Some patients treated with thrombolytic therapy undergo implantation of endovascular stents, without surgical decompression of the thoracic outlet. The vein invariably occludes again, creating a worse situation than the original one because the stent cannot be removed once implanted [17–20]. Also, if a stent is placed after a transaxillary resection of the first rib, the stent often kinks over the residual rib stump, it fails, and the vein occludes again.
Once fibrosis sets in, the walls of the vein become very thick, until the entire vein, with or without a previously implanted stent, becomes a fibrous cord, totally obliterated, with no lumen. The only hope for such patients is surgical intervention, but that may only be feasible under very specific circumstances.
Of our 81 patients with chronic obstruction (Group II) who were selected for an operation, 49 had a short segment (<2 cm) of obstruction; 32, a long segment (3 to >20 cm). The few patients with a long segment (20 cm) had fibrosis that extended from the subclavian vein to the axillary and brachial vein as well. Of those, 4 had already undergone operations elsewhere. Even though they had initially undergone the correct thrombolytic treatment, their procedure was not performed immediately and did not use the subclavicular approach. Instead, the transaxillary route was used, which failed to reestablish the proper caliber of the vein and required implantation of endovascular stents. This second maneuver did not solve the problem either, because the stent invariably kinked over the residual first rib stump that was left anteriorly. In 2 of those 4 patients, the stent broke at that level. In all 4, the vein occluded again. Months after their operation, they were seen at our institution. Three other patients had additional stents placed before being referred to our institution.
The 49 patients with a short segment of chronic obstruction underwent our standard operation. However, 5 (10%) showed residual stenosis on venograms the day after the procedure and an endovascular stent was implanted.

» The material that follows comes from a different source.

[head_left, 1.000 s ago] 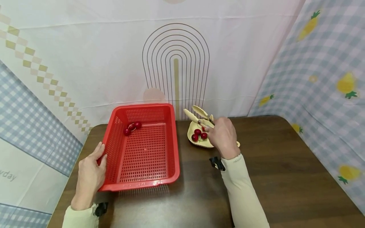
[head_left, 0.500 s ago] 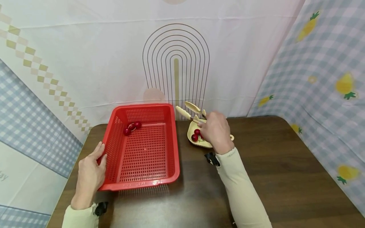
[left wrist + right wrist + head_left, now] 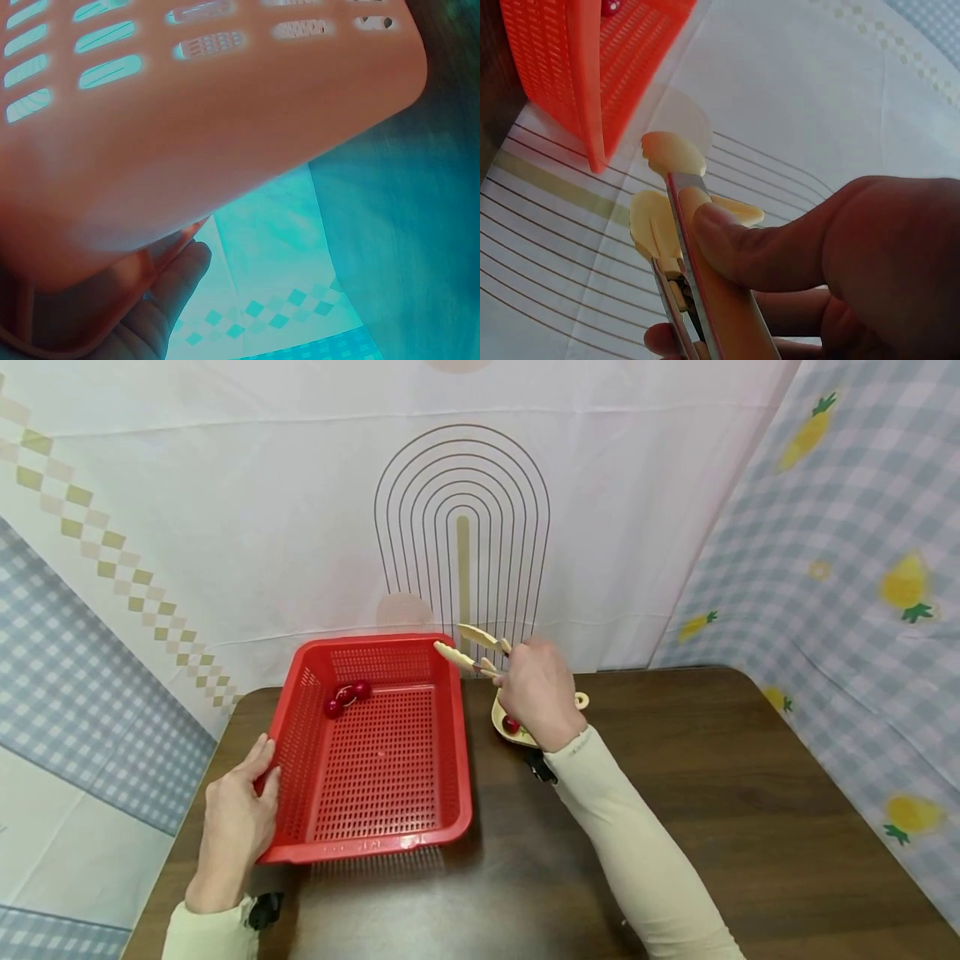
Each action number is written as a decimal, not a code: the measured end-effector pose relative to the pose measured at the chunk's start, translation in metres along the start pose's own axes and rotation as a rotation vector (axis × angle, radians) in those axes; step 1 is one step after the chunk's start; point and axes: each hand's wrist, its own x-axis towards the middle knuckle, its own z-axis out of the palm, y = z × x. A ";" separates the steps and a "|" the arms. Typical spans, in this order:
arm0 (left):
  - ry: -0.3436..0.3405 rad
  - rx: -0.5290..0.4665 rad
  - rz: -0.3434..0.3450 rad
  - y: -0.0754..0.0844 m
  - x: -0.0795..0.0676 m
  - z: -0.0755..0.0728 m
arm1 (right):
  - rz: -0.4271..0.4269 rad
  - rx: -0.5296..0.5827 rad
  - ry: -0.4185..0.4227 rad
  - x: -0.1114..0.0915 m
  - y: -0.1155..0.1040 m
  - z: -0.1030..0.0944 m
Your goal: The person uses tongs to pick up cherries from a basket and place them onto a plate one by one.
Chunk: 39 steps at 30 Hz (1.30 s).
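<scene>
While L grip [image 3: 238, 810] clasps red basket [image 3: 367, 845] on L, R grip [image 3: 540, 692] pinches yellow tongs [image 3: 461, 657], tips [image 3: 673, 154] apart, jutting L.

A red rectangular perforated plastic basket [image 3: 378, 768] sits left of centre, the left hand [image 3: 238, 810] gripping its left rim; three glossy dark-red cherries [image 3: 346, 695] cluster in its upper-left corner. The right hand [image 3: 542, 693] holds pale-yellow scalloped tongs [image 3: 454, 654], tips parted, pointing left at the basket's upper-right corner. Beneath, a pale-yellow shallow dish [image 3: 498, 713], partly hidden, shows one dark-red cherry [image 3: 511, 724].
</scene>
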 end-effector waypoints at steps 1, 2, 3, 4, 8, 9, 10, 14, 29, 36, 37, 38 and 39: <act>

The 32 patients with a long segment of obstruction all required a transsternal extension [10, 21] of the subclavicular incision to expose the proximal innominate vein. Then, we either replaced the venous segment using a pediatric-sized thoracic aortic homograft or, in recent years, used a very long venous patch, followed by implantation of a long endovascular stent. We obtained a venogram the day after the operation in all 32 patients. The interventional radiologist, early postoperatively can pass a guidewire through the operated segment, even if it has reclotted, and can declot and stent the segment to reestablish normal flow. For our patients who underwent thoracic aortic homograft implantation, we obtained a venogram at periodic intervals. If the homograft showed signs of stenosis (Fig 1), which sometimes was very severe, it was treated with dilation and implantation of an endovascular stent.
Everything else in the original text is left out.